Steve loved the book, the twists in the strands of yarn and the links between them. It reminded him of David Mitchell’s Cloud Atlas, and he thought it was better than All the Light We Cannot See. Each storyline had its gripping individual qualities, particularly Zeno with his quietly tragic childhood, and his slow life shovelling snow until awakened by his recollections of the text that Rex introduced him to. He also enjoyed the rich and interesting supporting cast – a real achievement to keep this whole cast up in the air throughout the book. But for him it was Seymour’s story that most gripped and resonated - a tale of the 21st century: sensitive to the damage we are causing to our environment but not knowing how to channel it, and accentuated by his discovery of, relationship with and eventual tragic demise of Trustyfriend. So sad, so believable.  


Richard 
really liked the multiple story lines, the great sweep of the overall story and all the different characters held his interest. Some lovely turns of phrase and some lovely ideas. Doerr’s love of books and of libraries matches Richard’s (and MarkT’s) own and came through strongly, and the major descriptive passages (eg the transportation of the cannon to the walls of Istanbul) were superb. All the children had such rich fantasy lives. Doerr is very good on environmental damage, especially from the perspective of an autistic child, and very good on the logistics of sieges, and of moving huge armies.

 

Both Marks found the Constantinople part brilliantly written, with Omeir and Anna their favourite characters. For MarkW, the death of Anna probably the most moving episode of the book. Seymour’s early childhood and Zeno’s episode in Korea were particularly good, and he felt Doerr’s skilful writing made you care about the owls and oxen as characters too, as did Steve. MarkT was moved by Seymour and his owl and despite hating sci-fi grew to enjoy the Argos journey.  John also enjoyed and got deeply involved in the stories of Anna and Omeir, and the troubled life of Zeno Ninis, his fraught childhood and later life, but most particularly his love for Rex and all that flowed from that unrequited love. 
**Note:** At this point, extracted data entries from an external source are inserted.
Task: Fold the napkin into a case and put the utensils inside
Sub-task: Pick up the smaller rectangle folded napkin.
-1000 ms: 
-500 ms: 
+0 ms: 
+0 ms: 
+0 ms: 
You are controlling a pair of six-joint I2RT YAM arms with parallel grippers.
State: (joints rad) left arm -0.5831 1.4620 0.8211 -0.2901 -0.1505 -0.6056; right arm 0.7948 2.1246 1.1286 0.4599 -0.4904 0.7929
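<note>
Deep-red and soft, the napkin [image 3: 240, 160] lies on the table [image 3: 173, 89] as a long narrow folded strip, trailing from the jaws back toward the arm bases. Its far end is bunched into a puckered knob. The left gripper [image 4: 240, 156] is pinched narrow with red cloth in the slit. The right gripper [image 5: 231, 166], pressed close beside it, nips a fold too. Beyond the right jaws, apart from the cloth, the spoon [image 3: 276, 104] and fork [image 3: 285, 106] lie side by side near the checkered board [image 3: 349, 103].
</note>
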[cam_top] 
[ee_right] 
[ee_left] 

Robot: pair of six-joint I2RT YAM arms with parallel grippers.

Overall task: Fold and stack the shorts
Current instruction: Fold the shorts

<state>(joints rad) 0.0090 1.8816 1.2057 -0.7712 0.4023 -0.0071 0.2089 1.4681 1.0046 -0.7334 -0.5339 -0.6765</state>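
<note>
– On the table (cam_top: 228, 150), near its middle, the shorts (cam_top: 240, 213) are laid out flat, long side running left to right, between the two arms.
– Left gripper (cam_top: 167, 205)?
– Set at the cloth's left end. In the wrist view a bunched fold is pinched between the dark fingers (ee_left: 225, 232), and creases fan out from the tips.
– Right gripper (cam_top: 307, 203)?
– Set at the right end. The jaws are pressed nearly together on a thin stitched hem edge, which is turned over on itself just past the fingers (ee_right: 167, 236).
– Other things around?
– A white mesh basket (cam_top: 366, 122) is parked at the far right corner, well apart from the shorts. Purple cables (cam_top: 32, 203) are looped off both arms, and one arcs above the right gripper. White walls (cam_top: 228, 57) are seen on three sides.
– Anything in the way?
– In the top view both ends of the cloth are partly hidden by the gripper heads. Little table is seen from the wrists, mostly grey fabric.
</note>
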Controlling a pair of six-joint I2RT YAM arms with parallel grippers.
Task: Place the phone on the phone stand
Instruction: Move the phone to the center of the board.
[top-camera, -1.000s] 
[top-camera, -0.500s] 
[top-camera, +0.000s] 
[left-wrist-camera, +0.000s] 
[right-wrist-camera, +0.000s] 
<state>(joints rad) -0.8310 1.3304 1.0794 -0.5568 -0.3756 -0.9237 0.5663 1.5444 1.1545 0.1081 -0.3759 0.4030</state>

ChrisW did like many of the themes with Constance on the spaceship - they were thought-provoking and could have formed the basis of a book in its own right. The storyline about climate change, global warming, the decay of humanity was good and explained the need for Argos to boldly go to a new planet 659 years away. Seed banks, food printers, and the virtual reality Atlas library were interesting concepts as well as in a different storyline the use of Seymour whilst in rehab by the Ilium Corporation to edit out unpalatable activity captured by aerial photography.

 

 

All a bit cuckoo

 

However, for John, this book was a salutary warning that if you enjoyed an author’s earlier books it is no guarantee you will enjoy or even appreciate one of their later works. He saw it as an interesting collection of short stories ingeniously woven together, but in a way that was overly complicated and therefore not a satisfying read.  Not a book he would recommend.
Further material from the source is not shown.